Se trata del encuentro con una doncella de la Nada, un cuerpo desnudo que se renueva en cada habitación, estancia o noche, cerca del mar y en una luz azul que es la más apropiada para la ensoñación trascendente, objeto continuo en la búsqueda, o gesta, que marca el itinerario de este postista catalán. Tal ambiente conduce a un misticismo erótico, aunque ahora alejado de la parodia. El cuerpo vivo acabará transformándose, en la propia voz de la mujer, en una estatua, objeto perfecto de un deseo que se fundamenta en lo estético, alejado de la pulsión propiamente animal por poseer al otro; este, además, es quien expresa por propia voluntad su identidad y su afirmación como ente exótico: “Sí, soy verdaderamente cartaginesa. Toca mis hombros cubiertos de sal. Tócame los pechos convertidos en sal. Estás en Cartago. Esta es la playa de Cartago” (Cirlot 1997:57). La Eneida revive en los sueños del poeta para convertirse en el cauce del deseo en el que confluye Historia, exotismo y esteticismo del cuerpo femenino.
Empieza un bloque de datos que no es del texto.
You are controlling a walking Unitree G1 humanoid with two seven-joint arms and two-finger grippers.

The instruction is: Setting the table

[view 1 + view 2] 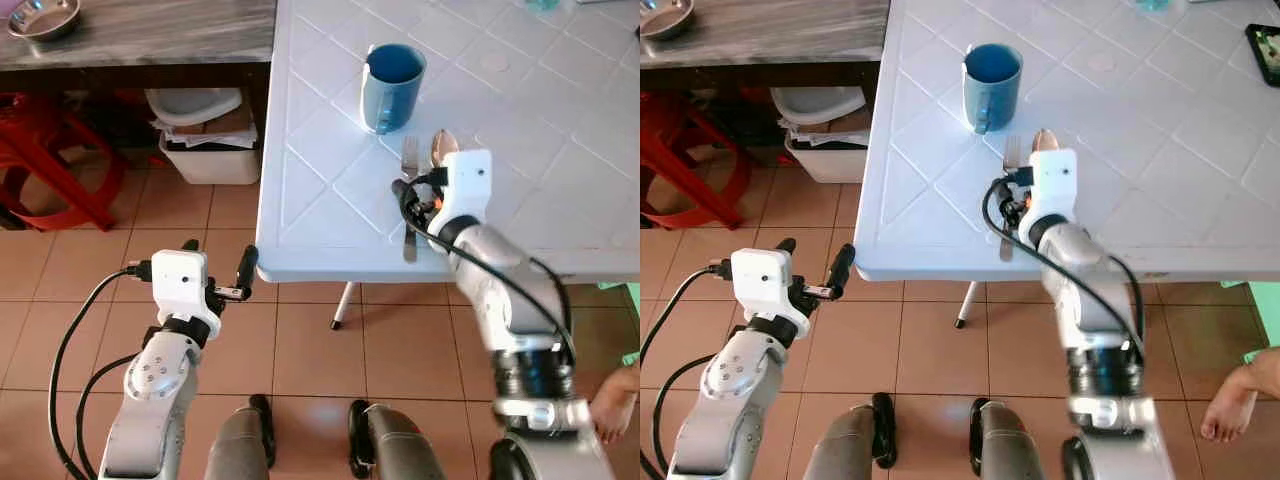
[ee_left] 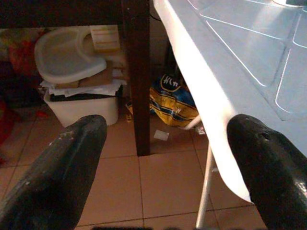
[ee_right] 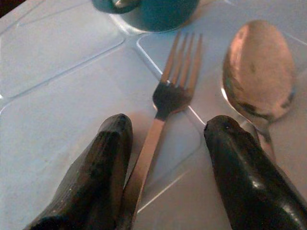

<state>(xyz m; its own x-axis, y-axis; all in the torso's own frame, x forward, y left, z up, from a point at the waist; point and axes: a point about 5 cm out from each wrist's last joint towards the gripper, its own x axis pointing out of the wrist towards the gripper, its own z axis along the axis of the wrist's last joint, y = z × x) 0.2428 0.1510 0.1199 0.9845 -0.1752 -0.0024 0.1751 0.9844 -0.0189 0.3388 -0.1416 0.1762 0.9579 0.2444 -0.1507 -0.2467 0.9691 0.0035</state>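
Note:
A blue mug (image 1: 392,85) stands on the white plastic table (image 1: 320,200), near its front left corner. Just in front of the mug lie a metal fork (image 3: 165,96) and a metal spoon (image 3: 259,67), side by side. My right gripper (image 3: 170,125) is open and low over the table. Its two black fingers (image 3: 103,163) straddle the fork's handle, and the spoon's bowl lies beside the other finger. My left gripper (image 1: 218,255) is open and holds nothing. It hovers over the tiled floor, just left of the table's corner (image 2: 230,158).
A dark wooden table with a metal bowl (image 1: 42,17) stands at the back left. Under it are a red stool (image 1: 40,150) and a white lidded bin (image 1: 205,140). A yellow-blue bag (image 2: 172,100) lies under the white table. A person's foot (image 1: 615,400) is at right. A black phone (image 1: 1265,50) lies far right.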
¿Cómo enlaza lo aquí dicho con la obra de Álvaro Mutis localizada en un Mediterráneo al que llega como ajeno para acabar plenamente integrado en la experiencia de lo español? Por dos textos a los que, a continuación, se les va a prestar atención: “Hija eres de los Lágidas” e Ilona llega con la lluvia.
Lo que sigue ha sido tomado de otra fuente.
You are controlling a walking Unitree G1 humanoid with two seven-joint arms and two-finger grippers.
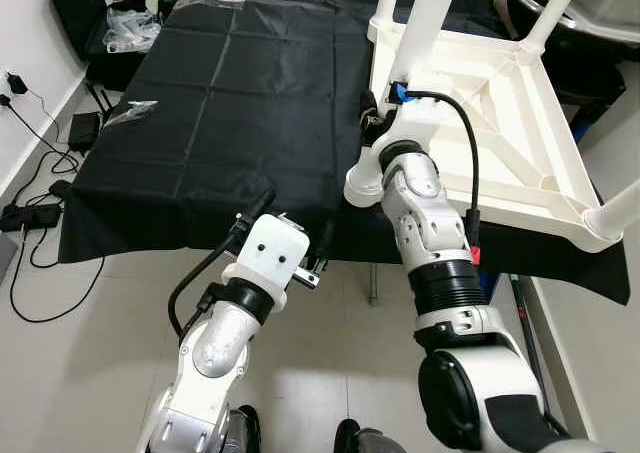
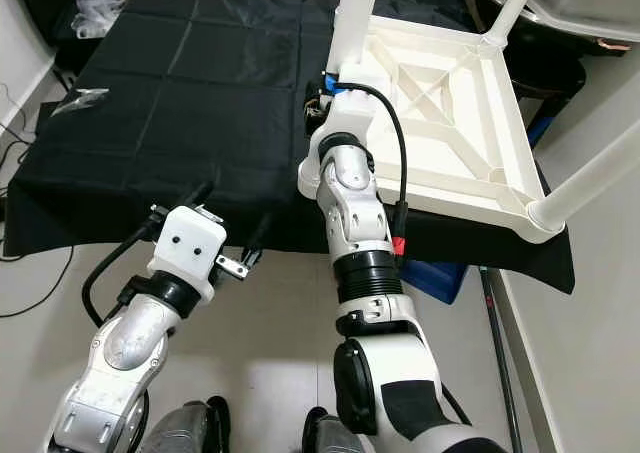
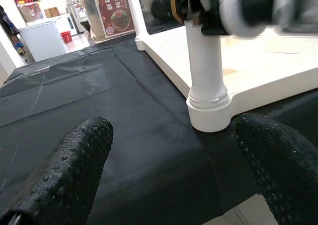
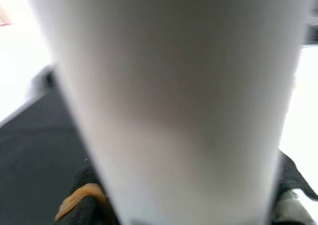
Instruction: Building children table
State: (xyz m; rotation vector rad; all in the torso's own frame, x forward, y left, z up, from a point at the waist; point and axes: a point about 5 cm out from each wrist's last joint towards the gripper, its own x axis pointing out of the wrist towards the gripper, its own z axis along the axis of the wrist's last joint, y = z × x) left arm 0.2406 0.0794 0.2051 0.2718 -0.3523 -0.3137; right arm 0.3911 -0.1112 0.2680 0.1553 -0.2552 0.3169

El momento culminante de la poesía de Álvaro Mutis llega en 1984 con Los emisarios. Leemos aquí algunas de las composiciones de su producción más iluminadoras del ser; ahí están “Una calle de Córdoba”, “Tríptico de la Alhambra” y “La visita del Gaviero”, quintaesencia del personaje emblemático del escritor colombiano, aunque a Maqroll todavía le faltaba un paso más en esa desnudez del alma que había comenzado con La Nieve del Almirante. “Hija eres de los Lágidas” es la segunda composición del poemario, de ella se deduce una posible definición de la belleza en Mutis, por la estetización del cuerpo femenino y por el paisaje tratado desde lo exótico (González Gonzalo 2016:94).